Well, we loved our Italian teacher anyway, so we shut up after that. After a month when our Italian lessons changed to three days a week and half a day--the rest of the time we spent in art history classes--Nina fought to be moved into the intermediate class with the people who came to Florence already knowing some Italian, and did well there. I wasn't so ambitious (or so talented) and stayed contentedly in the beginner's class, where, to the scorn of the classmate who told us we were slow, all the beginners were mixed together again.

When I went to my first Spanish class in Guatemala (one-on-one, five hours daily), I felt like I would be all right; I'd studied Spanish for three years in high school, and even though the placement test I took in college still had me at the very basic level, that had to be good for something, right? What I found was what most people find when they begin a third language: whenever I tried to speak in Spanish, it came out in Italian. I hadn't even been to Italy for six years, but the words seemed lodged in my brain. I liked my teacher, but I was frustrated at her refusal to speak any English. I'd always heard about that as a language-teaching method, but never experienced it, and it seemed as silly as I'd always thought. "Why talk when you know I can't understand?" I wondered.

We switched Spanish teachers every week, and frustrations were ongoing; they wouldn't let me look at my notes, they spent time on things I didn't care about, they made me write paragraphs when I didn't care anything about being able to write in Spanish. But I had to admit that I was learning Spanish. I got used to their method.

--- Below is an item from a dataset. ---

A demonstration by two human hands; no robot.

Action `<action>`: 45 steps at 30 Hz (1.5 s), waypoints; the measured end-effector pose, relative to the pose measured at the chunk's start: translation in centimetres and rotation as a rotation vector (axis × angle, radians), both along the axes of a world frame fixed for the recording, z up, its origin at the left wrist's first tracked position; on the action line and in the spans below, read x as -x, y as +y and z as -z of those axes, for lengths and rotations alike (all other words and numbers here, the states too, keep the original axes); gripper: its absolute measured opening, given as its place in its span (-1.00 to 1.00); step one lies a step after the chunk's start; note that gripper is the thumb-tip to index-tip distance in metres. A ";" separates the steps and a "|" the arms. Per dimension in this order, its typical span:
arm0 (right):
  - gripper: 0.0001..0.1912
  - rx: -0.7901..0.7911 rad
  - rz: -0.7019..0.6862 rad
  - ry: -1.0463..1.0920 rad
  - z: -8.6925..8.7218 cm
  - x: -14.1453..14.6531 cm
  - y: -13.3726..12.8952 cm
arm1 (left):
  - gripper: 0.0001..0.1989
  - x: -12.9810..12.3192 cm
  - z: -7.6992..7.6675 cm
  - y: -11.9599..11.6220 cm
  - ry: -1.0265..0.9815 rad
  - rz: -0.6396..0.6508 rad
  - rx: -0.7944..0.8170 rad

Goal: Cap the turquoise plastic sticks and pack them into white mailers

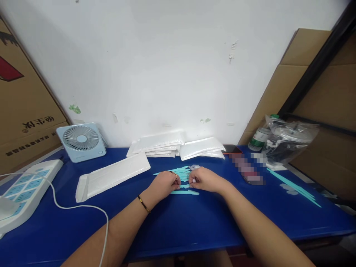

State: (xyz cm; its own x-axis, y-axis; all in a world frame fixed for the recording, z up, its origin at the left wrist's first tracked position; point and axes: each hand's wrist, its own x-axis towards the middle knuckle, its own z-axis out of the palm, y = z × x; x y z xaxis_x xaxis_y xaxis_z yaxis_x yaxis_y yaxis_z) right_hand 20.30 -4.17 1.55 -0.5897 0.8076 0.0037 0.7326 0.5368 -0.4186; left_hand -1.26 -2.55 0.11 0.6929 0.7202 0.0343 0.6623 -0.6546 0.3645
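Note:
Several thin turquoise plastic pieces [182, 171], long and tapered like small knives, lie in a group on the blue table. My left hand [167, 184] is closed in a pinch on the left end of one turquoise piece [184, 186]. At that piece's right end, my right hand [204, 180] has its fingers pinched together, with a small whitish bit by the fingertips. One more turquoise strip [190, 192] lies just nearer to me, partly under my left hand. Behind my right fingers sits a small translucent piece [194, 167], partly hidden.
White padded mailers [158, 144] are stacked by the wall; one mailer [114, 177] lies left. A blue fan [81, 142], a power strip [30, 189] and its cable are at left. A phone [233, 149], bottle [259, 139], plastic bag [286, 141] and turquoise strips [294, 188] are right.

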 end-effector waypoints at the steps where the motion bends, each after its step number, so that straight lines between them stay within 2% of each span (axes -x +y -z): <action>1: -0.92 0.007 0.006 0.007 -0.1 -0.2 0.0 | -0.92 0.0 -0.1 -0.1 0.000 -0.006 -0.004; 5: -0.85 -0.056 0.157 0.049 -1.1 -2.4 0.1 | -0.81 0.3 -0.6 -0.2 0.017 -0.051 -0.084; 8: -0.84 -0.113 0.246 0.025 -1.6 -4.2 0.4 | -0.81 0.5 -0.7 -0.1 0.065 -0.052 -0.151; 14: -0.84 -0.025 0.205 -0.053 -0.8 -4.2 0.8 | -0.77 0.5 -0.5 0.3 0.117 -0.047 -0.246; 19: -0.89 0.009 0.234 0.010 -0.3 -3.4 0.9 | -0.80 0.5 -0.5 0.4 0.107 -0.052 -0.232; 25: -0.91 0.018 0.205 0.061 -0.1 -2.9 1.0 | -0.81 0.3 -0.4 0.3 0.102 -0.003 -0.269; 36: -0.82 0.167 0.112 0.187 0.4 -1.5 0.7 | -0.84 -0.2 0.2 0.0 -0.003 0.079 -0.101; 39: -0.83 0.059 0.131 0.212 0.1 -1.9 0.7 | -0.82 0.2 0.0 0.2 -0.004 0.022 -0.143; 42: -0.88 -0.080 0.187 0.146 0.0 -2.5 1.0 | -0.81 0.4 -0.1 0.4 0.036 -0.043 -0.226; 45: -0.91 -0.077 0.193 0.069 0.1 -2.7 1.2 | -0.83 0.3 -0.1 0.6 0.079 -0.074 -0.266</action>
State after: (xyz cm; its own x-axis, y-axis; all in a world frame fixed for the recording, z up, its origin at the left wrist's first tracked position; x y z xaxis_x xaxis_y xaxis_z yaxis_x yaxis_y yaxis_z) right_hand 22.97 -2.95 1.45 -0.4204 0.9013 0.1044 0.7960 0.4216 -0.4344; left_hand -1.53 -2.00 0.24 0.6466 0.7420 0.1771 0.7315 -0.6690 0.1317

Which brings me to French class yesterday. I can tell that Roosevelt, although he is well-educated and has several other French students, is not as accustomed to teaching a foreign language as the other teachers I've had. In all situations, including my public school experiences, we started out with certain things. Interrogatives. Basic classroom needs ("repeat, please"). Phonics. Roosevelt was a bit scattered, starting an irregular verb, then moving over to vocabulary, then members of the family, and so on. He taught me the forms to answer some questions (Do you have ____? Yes, I have ____.) and seemed surprised when I didn't have the vocabulary to answer the question, even when I had the format down. And I had to ask him how to say "I don't know what you're saying" and "Repeat, please" and "How do you say ___?". (Which was a little slapsticky. "How do I say 'I don't understand'?" I asked. "You don't understand?" he asked, and then he repeated the sentence he'd just said in French. "No, I want to know how to tell you I don't understand." He repeated the sentence again...)

I think things will get a lot better when I know more, but I'm going to go ahead and do some independent study on these phrases that I know I need. (I always say "I don't understand" a LOT.) For the first time I get why so many bloggers are anti-formal instruction. But I do think these lessons are the right choice for me. I can already read a certain amount of French, and primarily using computer resources would probably--because of my natural dislike for anything difficult--just let me keep reading French, and maybe understanding better, but not really speaking.

Je vais persévérer! (Tiens, j'ai appris "je vais" à ma première leçon.)